Этой стране, думает Вера, подошло бы название: Грязь. Нет, лучше: Большая Грязь. Или: Самая Непролазная Грязь (СНГ). Здесь ничего не меняется к лучшему, и не может меняться. И всяким шагающим в Москву немцам никогда до нее не дошагать, немец обязательно застрянет в грязи. Кстати: с чего она взяла, что тот шагает? Он давно уже повернул обратно. Зажал нос, выпил таблетку успокоительного и, купив билет на скоростной экспресс, катит на родину, поплевывая в окошко. «Дурак, – говорит он себе, – ты должен учиться у истории! Даже моторизованные части вермахта застряли в этой непролазной грязи, а ты куда прешься, дебил?!»
Наконец, дворников выпускают, двор приводят в порядок, но осадок остается. Вера чувствует: ей нужно все это оправдать. И поведение на party нужно оправдать– хотя бы для себя, чтобы не было так тошно. Она знает, кто может это оправдать, но звонить не решается, тут ситуация: и хочется, и колется…
Переход границы с Россией получился символическим, мне даже отказались ставить штамп о ее пересечении. На пограничном пункте, представлявшем собой два вагончика рядом с дорогой, отметки ставили только водителям автомобилей. А таким, как ты, сказали, отметки не требуются.
– Только автомобили, ферштеен? – Пограничник пытался проявить знание немецкого. – А тебе: нихт штамп!
– Но у меня могут быть проблемы на обратном пути…

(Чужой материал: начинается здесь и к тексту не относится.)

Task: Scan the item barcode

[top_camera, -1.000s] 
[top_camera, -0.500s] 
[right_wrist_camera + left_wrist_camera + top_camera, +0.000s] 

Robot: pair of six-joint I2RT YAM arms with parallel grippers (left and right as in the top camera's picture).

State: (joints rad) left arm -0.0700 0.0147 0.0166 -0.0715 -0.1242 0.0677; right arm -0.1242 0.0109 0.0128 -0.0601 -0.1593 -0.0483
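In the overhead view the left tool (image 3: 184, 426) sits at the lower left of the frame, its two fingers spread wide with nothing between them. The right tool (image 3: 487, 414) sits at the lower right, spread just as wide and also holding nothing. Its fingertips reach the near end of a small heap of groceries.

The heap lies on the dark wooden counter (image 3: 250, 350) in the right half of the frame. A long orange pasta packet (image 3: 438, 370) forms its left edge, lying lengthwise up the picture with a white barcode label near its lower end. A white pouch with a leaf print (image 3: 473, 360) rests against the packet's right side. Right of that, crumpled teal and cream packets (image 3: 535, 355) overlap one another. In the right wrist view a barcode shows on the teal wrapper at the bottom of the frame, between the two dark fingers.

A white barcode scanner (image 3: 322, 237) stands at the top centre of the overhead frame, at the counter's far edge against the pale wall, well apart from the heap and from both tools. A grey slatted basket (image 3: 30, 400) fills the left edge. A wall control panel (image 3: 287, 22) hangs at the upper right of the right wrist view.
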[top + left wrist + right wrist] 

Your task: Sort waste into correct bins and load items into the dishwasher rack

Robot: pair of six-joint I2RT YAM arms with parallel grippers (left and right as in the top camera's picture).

Пограничник переглянулся с товарищем.
– Слушай, мужик… Иди, если дают зеленый.
Процедура подчеркивала мое ничтожество, мою микроскопическую величину, несоизмеримую с простиравшейся передо мной землей. Я не одну неделю шагаю вдоль трасс и грунтовых дорог, пересекаю леса и поля, а земля, кажется, только начинается. Такая земля может рождать два желания: завоевать ее или затеряться в ней навсегда. Наступить на нее сапогом (очень большого размера!) или раствориться в убегающей к горизонту дали, сделаться дорожной пылью, лесным кустом, камнем на дне реки… Что выбрать? Первое желание, похоже, неосуществимо. А чтобы об этом помнили, вдоль дорог установлено множество памятников, напоминающих о войне. Один массивнее другого, эти обелиски, солдаты с автоматами, танки на постаментах давили меня, превращали в карлика, в комара, севшего на щеку и безжалостно прихлопнутого. Тяжеловесная многотонная память, казалось, вещала глухим, исходящим из-под земли голосом: «Осторожно! Ахтунг! Трижды подумай, легкомысленный нарушитель границы! Может, повернешь назад?»